What to produce: When the string "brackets" occurs in a line of the listing below, return that line.

Working data:
---

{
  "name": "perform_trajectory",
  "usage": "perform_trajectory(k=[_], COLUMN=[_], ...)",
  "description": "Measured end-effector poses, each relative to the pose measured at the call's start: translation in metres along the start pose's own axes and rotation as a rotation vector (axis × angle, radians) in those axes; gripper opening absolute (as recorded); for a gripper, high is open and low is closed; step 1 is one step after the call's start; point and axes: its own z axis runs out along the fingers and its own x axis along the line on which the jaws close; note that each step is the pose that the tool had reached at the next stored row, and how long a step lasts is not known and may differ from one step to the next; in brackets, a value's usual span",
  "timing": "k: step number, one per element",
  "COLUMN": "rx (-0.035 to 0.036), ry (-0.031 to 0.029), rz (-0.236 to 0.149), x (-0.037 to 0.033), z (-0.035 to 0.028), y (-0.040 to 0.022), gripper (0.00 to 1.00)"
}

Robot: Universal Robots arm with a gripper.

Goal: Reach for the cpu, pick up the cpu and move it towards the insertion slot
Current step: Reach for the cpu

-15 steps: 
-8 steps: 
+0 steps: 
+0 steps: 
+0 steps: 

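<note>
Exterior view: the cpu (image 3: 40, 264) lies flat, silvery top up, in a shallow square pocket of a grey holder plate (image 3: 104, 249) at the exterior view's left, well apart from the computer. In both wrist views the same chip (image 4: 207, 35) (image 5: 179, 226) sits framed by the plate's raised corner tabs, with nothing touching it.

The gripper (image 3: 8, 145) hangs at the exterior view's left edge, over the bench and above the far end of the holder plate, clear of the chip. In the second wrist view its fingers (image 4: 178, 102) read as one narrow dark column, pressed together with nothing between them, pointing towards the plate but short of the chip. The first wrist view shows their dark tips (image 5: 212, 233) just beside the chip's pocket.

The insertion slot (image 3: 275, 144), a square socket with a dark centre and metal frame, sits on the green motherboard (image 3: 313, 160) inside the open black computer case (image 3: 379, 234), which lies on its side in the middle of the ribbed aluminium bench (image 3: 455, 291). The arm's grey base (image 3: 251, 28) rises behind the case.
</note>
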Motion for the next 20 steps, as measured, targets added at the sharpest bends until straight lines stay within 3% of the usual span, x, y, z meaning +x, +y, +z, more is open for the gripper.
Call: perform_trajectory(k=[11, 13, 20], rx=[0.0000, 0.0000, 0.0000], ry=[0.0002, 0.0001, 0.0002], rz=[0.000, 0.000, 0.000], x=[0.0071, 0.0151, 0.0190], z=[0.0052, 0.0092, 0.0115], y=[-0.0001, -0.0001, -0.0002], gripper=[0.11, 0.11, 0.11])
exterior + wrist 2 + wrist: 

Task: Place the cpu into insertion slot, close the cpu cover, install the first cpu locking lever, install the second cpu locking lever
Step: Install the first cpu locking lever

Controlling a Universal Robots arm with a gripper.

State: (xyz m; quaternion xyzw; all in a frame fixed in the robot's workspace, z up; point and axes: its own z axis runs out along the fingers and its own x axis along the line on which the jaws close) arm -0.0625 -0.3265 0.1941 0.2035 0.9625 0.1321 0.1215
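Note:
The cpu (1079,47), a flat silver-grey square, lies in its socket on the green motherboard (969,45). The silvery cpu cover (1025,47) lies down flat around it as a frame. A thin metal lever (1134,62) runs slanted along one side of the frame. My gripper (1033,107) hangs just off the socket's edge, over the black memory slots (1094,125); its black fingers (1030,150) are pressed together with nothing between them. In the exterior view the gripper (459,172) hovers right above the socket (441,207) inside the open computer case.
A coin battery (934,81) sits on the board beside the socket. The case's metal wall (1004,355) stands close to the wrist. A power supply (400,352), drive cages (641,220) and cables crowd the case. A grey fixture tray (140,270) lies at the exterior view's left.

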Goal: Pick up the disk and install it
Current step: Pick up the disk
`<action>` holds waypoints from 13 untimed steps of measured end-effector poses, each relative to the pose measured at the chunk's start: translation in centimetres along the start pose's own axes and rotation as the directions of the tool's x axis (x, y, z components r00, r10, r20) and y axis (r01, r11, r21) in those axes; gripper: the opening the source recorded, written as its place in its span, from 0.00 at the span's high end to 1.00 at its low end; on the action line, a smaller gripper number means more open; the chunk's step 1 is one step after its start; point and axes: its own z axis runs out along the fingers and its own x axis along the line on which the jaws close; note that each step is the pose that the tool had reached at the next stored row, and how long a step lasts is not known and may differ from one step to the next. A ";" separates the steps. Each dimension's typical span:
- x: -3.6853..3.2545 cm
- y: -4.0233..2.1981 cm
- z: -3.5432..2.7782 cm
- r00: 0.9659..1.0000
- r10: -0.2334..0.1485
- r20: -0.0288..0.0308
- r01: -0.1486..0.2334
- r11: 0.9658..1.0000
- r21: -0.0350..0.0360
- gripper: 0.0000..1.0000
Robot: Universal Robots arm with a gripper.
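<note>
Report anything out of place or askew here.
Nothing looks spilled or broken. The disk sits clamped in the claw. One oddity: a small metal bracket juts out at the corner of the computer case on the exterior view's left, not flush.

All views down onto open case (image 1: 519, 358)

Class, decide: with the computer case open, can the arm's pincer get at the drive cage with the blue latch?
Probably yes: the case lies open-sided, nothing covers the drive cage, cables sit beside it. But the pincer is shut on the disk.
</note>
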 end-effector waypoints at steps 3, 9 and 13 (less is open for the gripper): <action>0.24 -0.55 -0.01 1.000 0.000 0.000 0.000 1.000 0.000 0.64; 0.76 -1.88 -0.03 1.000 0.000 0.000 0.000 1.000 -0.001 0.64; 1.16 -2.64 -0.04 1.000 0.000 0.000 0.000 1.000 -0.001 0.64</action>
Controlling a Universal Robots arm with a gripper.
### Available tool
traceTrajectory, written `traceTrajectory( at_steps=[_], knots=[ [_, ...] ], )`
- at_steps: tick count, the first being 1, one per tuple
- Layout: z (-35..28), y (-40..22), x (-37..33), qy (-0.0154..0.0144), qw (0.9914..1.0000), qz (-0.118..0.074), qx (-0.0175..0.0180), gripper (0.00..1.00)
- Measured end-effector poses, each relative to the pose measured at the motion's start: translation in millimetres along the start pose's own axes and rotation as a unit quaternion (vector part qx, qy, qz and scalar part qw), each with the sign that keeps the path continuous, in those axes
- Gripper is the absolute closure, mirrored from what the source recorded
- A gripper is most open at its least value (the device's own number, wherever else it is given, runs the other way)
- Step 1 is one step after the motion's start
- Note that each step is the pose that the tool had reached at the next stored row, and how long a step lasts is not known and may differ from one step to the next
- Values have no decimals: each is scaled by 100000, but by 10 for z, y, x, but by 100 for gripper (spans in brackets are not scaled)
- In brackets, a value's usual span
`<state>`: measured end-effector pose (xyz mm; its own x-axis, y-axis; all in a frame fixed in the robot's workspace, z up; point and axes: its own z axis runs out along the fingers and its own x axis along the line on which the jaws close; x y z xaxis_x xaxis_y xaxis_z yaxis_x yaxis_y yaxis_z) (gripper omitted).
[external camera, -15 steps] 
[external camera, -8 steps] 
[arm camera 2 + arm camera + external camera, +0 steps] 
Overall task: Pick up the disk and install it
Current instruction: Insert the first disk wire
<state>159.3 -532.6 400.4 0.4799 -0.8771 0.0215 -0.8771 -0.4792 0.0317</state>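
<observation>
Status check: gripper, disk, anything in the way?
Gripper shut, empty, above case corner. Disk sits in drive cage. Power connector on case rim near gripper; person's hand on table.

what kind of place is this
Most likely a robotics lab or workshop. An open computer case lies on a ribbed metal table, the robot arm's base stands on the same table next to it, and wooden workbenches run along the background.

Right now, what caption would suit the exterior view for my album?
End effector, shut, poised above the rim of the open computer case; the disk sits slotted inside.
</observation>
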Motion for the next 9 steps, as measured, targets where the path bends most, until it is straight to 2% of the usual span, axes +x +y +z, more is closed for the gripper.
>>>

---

Expected answer:
  "description": "Measured end-effector poses, each relative to the pose measured at the call's start: translation in metres along the start pose's own axes and rotation as a rotation vector (axis × angle, radians) in those axes; gripper opening absolute (as recorded); for a gripper, high is open and low is closed; step 1 is one step after the call's start; point and axes: its own z axis runs out along the fingers and its own x axis along the line on which the jaws close; note that each step is the pose that the tool had reached at the next stored row, and how long a step lasts is not known and may differ from one step to the next; in brackets, a value's usual span",
- Values have no decimals: each is scaled by 100000, but by 10 for z, y, x, but by 100 for gripper (spans in brackets are not scaled)
- In brackets, a value's usual span

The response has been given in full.